• **TASK DETAILS**:
Without the pictures, write the listing below out again, line for line.

• **INFORMATION SUPPLIED**:

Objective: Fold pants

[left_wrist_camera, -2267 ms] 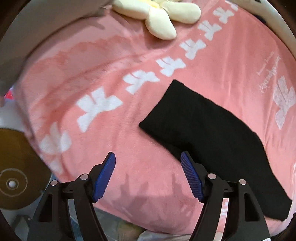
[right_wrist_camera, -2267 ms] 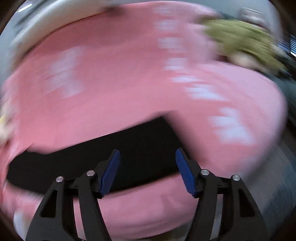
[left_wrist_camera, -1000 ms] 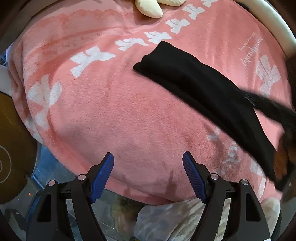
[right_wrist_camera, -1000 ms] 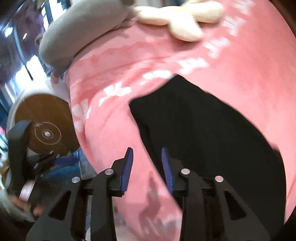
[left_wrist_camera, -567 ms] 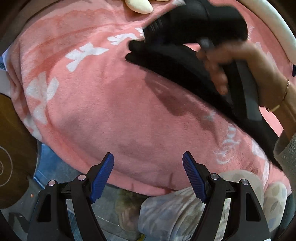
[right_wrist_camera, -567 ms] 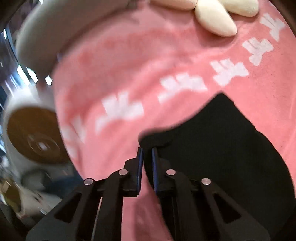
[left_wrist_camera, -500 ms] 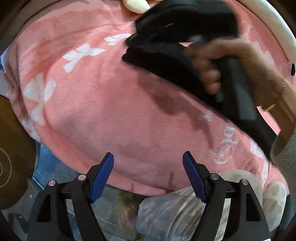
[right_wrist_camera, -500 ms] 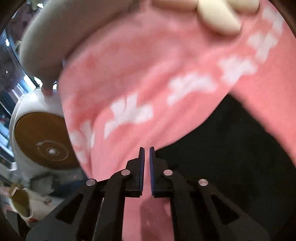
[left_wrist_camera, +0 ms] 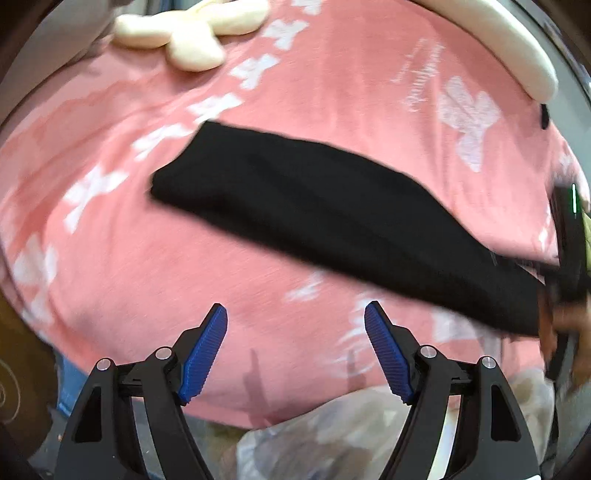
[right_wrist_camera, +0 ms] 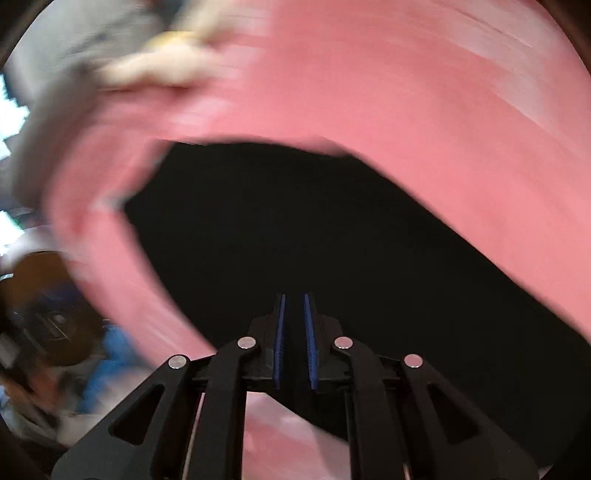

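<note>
Black pants point(left_wrist_camera: 325, 214) lie folded in a long band across a pink blanket point(left_wrist_camera: 332, 92) on a bed. My left gripper point(left_wrist_camera: 295, 347) is open and empty, above the blanket's near edge, short of the pants. In the right wrist view, blurred by motion, the pants point(right_wrist_camera: 332, 240) fill the middle. My right gripper point(right_wrist_camera: 294, 317) has its jaws nearly together on the near edge of the black cloth. The hand holding that gripper shows at the far right edge of the left wrist view point(left_wrist_camera: 565, 295), at the pants' right end.
A cream plush toy point(left_wrist_camera: 192, 33) lies at the far side of the blanket. A white padded rim point(left_wrist_camera: 509, 48) curves along the back right. A round wooden stool point(right_wrist_camera: 48, 306) stands at the left below the bed. Patterned cloth point(left_wrist_camera: 351, 435) lies under the near edge.
My right gripper left the pants' left corner and swept back to their right end, still nearly shut. The left gripper tilted up and stayed open. The pants shifted slightly.
</note>
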Action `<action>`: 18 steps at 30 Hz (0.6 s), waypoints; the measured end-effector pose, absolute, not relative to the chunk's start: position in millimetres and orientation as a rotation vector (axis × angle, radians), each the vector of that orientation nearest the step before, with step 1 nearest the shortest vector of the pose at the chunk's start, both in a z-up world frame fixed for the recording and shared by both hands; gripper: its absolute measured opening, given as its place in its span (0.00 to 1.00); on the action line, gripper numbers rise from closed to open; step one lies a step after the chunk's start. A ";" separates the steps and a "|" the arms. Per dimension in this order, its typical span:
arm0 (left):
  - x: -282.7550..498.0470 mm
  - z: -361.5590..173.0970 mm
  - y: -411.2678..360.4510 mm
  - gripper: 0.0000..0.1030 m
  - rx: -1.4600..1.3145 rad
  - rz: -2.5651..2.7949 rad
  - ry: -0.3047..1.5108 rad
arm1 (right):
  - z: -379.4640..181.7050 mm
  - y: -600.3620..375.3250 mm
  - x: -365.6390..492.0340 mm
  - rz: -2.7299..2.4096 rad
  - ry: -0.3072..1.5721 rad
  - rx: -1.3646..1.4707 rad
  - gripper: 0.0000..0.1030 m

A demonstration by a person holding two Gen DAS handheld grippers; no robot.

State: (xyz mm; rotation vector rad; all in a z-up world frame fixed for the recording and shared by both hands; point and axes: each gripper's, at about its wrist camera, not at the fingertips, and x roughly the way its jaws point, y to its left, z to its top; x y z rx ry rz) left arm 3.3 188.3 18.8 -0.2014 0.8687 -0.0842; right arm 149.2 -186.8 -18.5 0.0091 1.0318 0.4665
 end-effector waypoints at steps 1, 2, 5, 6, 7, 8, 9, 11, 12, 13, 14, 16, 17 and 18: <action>7.5 22.6 175.4 0.72 -0.189 -0.105 0.863 | -30.3 -224.0 138.2 0.386 1.067 0.018 0.10; 12.1 25.8 163.0 0.72 -0.172 -0.121 0.859 | -38.6 -248.3 130.0 0.322 1.093 0.009 0.10; 29.2 31.0 121.0 0.72 -0.117 -0.155 0.857 | -50.7 -332.5 91.3 0.241 1.092 0.138 0.07; 32.3 31.5 111.0 0.73 -0.103 -0.162 0.855 | -47.0 -347.1 85.7 0.227 1.078 0.199 0.08; 38.5 32.4 94.6 0.76 -0.081 -0.165 0.853 | -41.2 -361.0 81.3 0.195 1.053 0.226 0.11; 44.4 32.5 81.9 0.77 -0.065 -0.161 0.851 | -34.2 -372.2 78.8 0.176 1.014 0.237 0.11; 50.5 32.3 69.8 0.77 -0.056 -0.162 0.844 | -25.3 -385.1 78.4 0.178 0.952 0.267 0.11; 66.7 28.8 41.1 0.78 -0.033 -0.165 0.831 | -21.9 -407.2 85.9 0.185 0.901 0.321 0.10; 73.7 25.7 33.9 0.79 -0.024 -0.158 0.834 | -26.6 -425.2 93.6 0.165 0.895 0.340 0.10; 83.5 18.5 22.8 0.79 -0.008 -0.141 0.843 | -33.8 -442.4 97.8 0.116 0.903 0.337 0.09; 92.3 10.7 15.5 0.79 0.004 -0.122 0.857 | -47.2 -470.6 99.2 -0.005 0.920 0.305 0.06; 108.0 -8.9 4.6 0.79 0.030 -0.087 0.903 | -61.0 -516.3 85.2 0.010 0.884 0.453 0.00; 113.7 -17.6 3.3 0.79 0.034 -0.069 0.929 | -63.5 -545.2 69.0 -0.033 0.862 0.563 0.00; 115.9 -24.6 2.4 0.79 0.036 -0.058 0.946 | -60.9 -560.2 56.9 -0.088 0.851 0.578 0.01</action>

• **FINISHED TASK**:
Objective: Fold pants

[left_wrist_camera, -2267 ms] 
[right_wrist_camera, -2267 ms] 
[left_wrist_camera, -1000 ms] 
[right_wrist_camera, -1000 ms] 
[left_wrist_camera, -567 ms] 
[right_wrist_camera, -567 ms] 
[left_wrist_camera, -500 ms] 
[right_wrist_camera, -500 ms] 
[left_wrist_camera, +0 ms] 
[right_wrist_camera, +0 ms] 

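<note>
Black pants point(left_wrist_camera: 325, 214) lie folded in a long band across a pink blanket point(left_wrist_camera: 332, 92) on a bed. My left gripper point(left_wrist_camera: 295, 347) is open and empty, above the blanket's near edge, short of the pants. In the right wrist view, blurred by motion, the pants point(right_wrist_camera: 332, 240) fill the middle. My right gripper point(right_wrist_camera: 294, 317) has its jaws nearly together on the near edge of the black cloth. The hand holding that gripper shows at the far right edge of the left wrist view point(left_wrist_camera: 565, 295), at the pants' right end.
A cream plush toy point(left_wrist_camera: 192, 33) lies at the far side of the blanket. A white padded rim point(left_wrist_camera: 509, 48) curves along the back right. A round wooden stool point(right_wrist_camera: 48, 306) stands at the left below the bed. Patterned cloth point(left_wrist_camera: 351, 435) lies under the near edge.
My right gripper left the pants' left corner and swept back to their right end, still nearly shut. The left gripper tilted up and stayed open. The pants shifted slightly.
</note>
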Action `<action>`: 18 steps at 30 Hz (0.6 s), waypoints; the measured end-effector pose, absolute, not relative to the chunk's start: position in millimetres and orientation as a rotation vector (axis × angle, radians), each the vector of that orientation nearest the step before, with step 1 nearest the shortest vector of the pose at the chunk's start, both in a z-up world frame fixed for the recording and shared by both hands; gripper: its absolute measured opening, given as its place in its span (0.00 to 1.00); on the action line, gripper numbers rise from closed to open; step one lies a step after the chunk's start. A ";" separates the steps and a "|" the arms. Per dimension in this order, its typical span:
arm0 (left):
  - x: -282.7550..498.0470 mm
  - z: -361.5590..173.0970 mm
  - y: -411.2678..360.4510 mm
  - gripper: 0.0000..0.1030 m
  - rx: -1.4600..1.3145 rad
  - rz: -2.5651..2.7949 rad
  - ry: -0.3047..1.5108 rad
arm1 (right):
  - z: -379.4640..181.7050 mm
  - y: -600.3620..375.3250 mm
  - x: -365.6390..492.0340 mm
  - rz: -2.7299..2.4096 rad
  - ry: -0.3072..1.5721 rad
  - rx: -1.3646..1.4707 rad
  - gripper: 0.0000..0.1030 m

A demonstration by a person holding two Gen DAS handheld grippers; no robot.

State: (xyz mm; rotation vector rad; all in a z-up world frame fixed for the recording and shared by both hands; point and axes: each gripper's, at about its wrist camera, not at the fingertips, and x roughly the way its jaws point, y to its left, z to its top; x y z rx ry rz) left arm 3.3 188.3 18.8 -0.2014 0.8687 -0.0842; right arm 149.2 -186.8 -18.5 0.0091 1.0318 0.4665
 end-effector waypoints at steps 1, 2, 5, 6, 7, 8, 9, 11, 12, 13, 14, 16, 17 and 18: <action>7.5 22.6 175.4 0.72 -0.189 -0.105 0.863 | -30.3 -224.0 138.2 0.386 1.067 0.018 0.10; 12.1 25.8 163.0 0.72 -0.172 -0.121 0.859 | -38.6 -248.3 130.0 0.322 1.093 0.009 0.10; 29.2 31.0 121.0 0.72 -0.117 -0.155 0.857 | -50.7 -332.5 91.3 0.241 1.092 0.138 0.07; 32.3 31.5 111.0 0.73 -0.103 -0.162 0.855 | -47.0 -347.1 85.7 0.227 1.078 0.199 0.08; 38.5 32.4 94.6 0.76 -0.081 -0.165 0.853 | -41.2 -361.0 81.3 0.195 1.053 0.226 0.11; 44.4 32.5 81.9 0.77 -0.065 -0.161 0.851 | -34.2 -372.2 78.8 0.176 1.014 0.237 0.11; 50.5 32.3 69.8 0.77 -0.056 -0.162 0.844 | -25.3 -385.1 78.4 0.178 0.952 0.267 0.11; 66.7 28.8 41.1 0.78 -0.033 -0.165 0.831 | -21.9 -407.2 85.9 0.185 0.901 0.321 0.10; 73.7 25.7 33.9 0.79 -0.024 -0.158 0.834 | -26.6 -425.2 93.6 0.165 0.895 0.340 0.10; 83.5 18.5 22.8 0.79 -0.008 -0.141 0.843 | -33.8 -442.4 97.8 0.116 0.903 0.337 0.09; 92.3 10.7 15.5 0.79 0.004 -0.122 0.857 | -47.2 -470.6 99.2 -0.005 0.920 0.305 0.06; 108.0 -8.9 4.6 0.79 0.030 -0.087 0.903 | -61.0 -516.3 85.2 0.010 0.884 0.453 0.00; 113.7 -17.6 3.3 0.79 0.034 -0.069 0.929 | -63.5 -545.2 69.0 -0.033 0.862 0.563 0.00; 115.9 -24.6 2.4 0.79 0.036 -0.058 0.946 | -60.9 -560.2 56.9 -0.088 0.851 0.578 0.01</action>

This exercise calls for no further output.